In total, it took about a year to get everything located with paperwork on both ends, Will said. But now that he has, another user will be able to use the same program without having to jump through all the hoops he has done. In theory, they could simply prove that they are eligible for benefits and then send the school information to the VA in the same way as recipients in the United States.

“It’s all on the board now, so to speak, for the school and the VA,” he said. And overall, it “was surprisingly easy to venture off the beaten path, especially since this is a government program we’re talking about,” Will added.

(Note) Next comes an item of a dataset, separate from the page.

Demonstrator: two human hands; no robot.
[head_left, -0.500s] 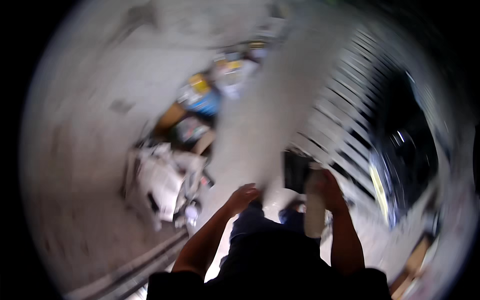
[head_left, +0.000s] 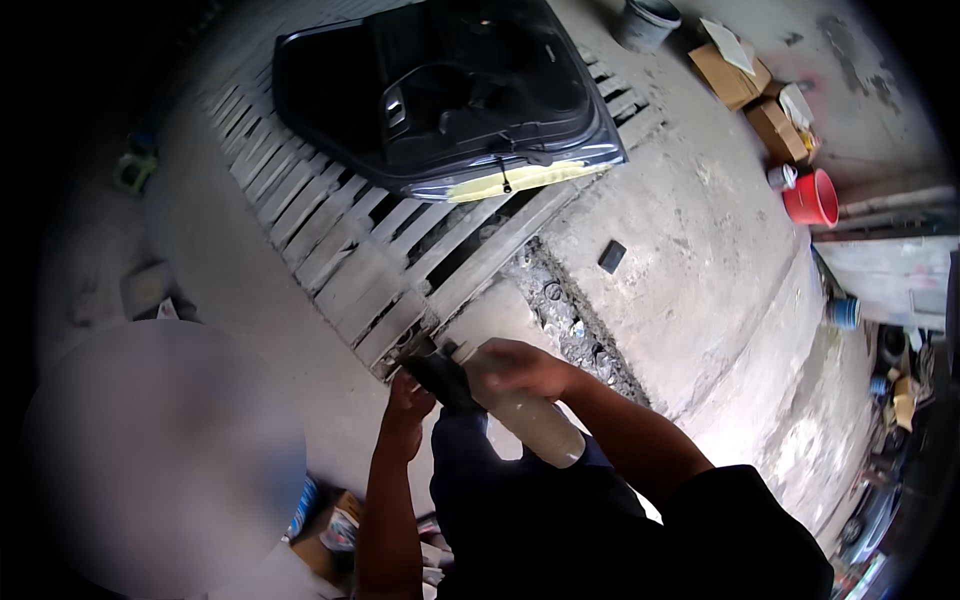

As part of the international GI Bill program, Will’s tuition and accommodation were paid for. For international schools however, benefits do not vary by location like in the US, with current international VA rates hovering around $25,000 for tuition and around $1,700 for monthly housing allowance.

‘Really worth it’

Will, promoted to Major in 2019 and now still serving on reserves, runs his own business, Inspired Coffee Merchants, which imports and sells coffee and coffee products while working directly with farmers. He’s also branched out into working with coffee fruits – using fruit skins to make tea – and is starting a separate business that takes used coffee grounds and turns them into pellets that can, in theory, heat up. people’s homes.

Throughout the pandemic, Will has also run a monthly coffee subscription service that delivers coffee products from around the world to people stuck at home.

So while the Navy doesn’t necessarily recognize one’s master’s degree in coffee for career progression, Will said, it matters to the VA, and that’s what matters when looking for programs in industries they wish to continue after the army.

“I know it’s tough, this transition from active duty to reserve or active duty to civilian, it’s shocking,” Will said. “But if you use your perks correctly, you’ll have enough to get the four-year degree you might need for a degree and a program you really want to take.” It doesn’t have to be a situation or situation.

“I had to jump through a lot of hurdles to get into this program,” Will said. “But in the end, it was definitely worth it.”

Rachel is a Marine Corps veteran, a Penn State alumnus, and a master’s candidate at New York University for Business and Economic Reporting.